• **WHAT IS BEING ASKED**: I would like each line of the data that holds the word "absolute" copied out.
*** INFORMATION SUPPLIED ***
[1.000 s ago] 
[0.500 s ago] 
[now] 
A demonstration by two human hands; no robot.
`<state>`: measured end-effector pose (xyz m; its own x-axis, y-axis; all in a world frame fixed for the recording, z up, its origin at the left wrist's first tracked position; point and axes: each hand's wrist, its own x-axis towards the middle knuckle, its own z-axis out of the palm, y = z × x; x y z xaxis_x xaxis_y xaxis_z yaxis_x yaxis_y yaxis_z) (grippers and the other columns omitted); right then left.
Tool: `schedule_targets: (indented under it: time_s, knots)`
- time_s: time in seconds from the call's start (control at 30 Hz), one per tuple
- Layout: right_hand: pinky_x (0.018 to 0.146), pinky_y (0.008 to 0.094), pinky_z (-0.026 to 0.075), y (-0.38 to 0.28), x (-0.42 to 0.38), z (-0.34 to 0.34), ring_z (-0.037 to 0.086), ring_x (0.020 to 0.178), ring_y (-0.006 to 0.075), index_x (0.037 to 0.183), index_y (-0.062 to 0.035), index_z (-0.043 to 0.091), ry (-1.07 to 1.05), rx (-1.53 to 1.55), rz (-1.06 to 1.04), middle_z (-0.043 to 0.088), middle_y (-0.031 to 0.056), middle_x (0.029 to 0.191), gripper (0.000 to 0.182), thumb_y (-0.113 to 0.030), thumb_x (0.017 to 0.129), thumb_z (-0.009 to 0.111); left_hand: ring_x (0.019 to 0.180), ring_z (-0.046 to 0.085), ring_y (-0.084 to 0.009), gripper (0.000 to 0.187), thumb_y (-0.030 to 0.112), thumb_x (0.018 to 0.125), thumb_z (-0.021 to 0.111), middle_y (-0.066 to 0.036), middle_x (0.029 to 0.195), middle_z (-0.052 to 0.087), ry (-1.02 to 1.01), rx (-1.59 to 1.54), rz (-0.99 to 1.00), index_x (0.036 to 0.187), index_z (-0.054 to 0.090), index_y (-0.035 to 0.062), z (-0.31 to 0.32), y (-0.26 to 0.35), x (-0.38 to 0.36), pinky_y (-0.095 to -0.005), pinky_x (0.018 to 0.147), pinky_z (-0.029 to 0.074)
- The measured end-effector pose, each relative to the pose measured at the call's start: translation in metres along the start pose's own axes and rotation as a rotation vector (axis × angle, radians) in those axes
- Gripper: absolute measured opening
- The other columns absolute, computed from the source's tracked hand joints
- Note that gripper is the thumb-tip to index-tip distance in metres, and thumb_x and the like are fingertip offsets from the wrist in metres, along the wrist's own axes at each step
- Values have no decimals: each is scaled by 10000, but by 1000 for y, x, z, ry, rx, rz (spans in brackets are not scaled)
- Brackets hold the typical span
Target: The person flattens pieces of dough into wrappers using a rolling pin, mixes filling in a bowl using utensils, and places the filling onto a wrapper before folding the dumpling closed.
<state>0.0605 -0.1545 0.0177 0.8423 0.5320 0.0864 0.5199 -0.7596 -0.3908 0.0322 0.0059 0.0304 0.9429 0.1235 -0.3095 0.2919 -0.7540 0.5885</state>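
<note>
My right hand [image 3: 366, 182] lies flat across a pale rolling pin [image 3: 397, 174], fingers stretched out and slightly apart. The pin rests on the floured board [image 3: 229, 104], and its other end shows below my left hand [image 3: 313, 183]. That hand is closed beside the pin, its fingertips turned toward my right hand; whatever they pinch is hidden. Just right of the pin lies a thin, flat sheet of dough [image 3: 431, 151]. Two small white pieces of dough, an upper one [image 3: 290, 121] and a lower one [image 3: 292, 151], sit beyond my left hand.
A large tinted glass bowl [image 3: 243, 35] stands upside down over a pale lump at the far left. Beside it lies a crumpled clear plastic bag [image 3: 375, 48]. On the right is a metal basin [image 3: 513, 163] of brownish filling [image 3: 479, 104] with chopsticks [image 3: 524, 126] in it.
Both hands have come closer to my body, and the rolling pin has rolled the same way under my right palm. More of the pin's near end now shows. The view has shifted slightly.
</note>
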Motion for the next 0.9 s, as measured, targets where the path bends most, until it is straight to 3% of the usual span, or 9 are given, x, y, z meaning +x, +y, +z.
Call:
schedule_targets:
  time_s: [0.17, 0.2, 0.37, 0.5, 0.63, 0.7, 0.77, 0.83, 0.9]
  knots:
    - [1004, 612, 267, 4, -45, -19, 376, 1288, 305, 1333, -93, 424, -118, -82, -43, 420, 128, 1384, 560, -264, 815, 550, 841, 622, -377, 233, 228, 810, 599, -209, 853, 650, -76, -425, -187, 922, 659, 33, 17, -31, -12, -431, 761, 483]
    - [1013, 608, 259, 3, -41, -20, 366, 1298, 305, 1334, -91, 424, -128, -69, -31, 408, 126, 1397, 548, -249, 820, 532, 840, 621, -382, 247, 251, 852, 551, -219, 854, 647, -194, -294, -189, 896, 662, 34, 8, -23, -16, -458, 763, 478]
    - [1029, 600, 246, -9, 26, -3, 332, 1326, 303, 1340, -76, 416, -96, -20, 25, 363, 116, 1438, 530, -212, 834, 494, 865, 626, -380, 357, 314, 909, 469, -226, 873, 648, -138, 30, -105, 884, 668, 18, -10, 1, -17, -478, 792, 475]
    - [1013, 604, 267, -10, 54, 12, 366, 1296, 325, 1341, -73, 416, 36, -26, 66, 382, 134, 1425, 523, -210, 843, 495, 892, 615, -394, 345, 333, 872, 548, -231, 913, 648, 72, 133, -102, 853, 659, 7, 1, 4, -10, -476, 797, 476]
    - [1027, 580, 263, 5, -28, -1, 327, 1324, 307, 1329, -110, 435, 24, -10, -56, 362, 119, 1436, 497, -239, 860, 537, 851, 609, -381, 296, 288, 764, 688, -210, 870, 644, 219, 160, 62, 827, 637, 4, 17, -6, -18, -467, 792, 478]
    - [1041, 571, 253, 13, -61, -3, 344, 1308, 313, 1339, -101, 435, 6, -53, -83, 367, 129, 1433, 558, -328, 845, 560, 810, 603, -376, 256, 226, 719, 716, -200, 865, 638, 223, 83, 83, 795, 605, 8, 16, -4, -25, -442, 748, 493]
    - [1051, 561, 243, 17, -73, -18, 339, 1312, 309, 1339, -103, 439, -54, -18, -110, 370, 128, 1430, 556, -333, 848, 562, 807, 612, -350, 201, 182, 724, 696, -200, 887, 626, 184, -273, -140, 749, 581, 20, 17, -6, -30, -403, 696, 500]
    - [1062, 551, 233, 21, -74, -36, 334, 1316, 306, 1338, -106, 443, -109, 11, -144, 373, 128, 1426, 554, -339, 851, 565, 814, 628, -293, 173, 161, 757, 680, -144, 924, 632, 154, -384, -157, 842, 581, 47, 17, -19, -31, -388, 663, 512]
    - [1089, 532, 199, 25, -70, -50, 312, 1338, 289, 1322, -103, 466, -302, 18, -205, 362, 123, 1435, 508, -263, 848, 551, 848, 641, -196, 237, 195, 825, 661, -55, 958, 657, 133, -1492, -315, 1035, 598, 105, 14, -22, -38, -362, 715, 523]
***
• **ANSWER AREA**:
- Gripper: absolute measured opening
- The other columns absolute, computed from the source's tracked hand joints

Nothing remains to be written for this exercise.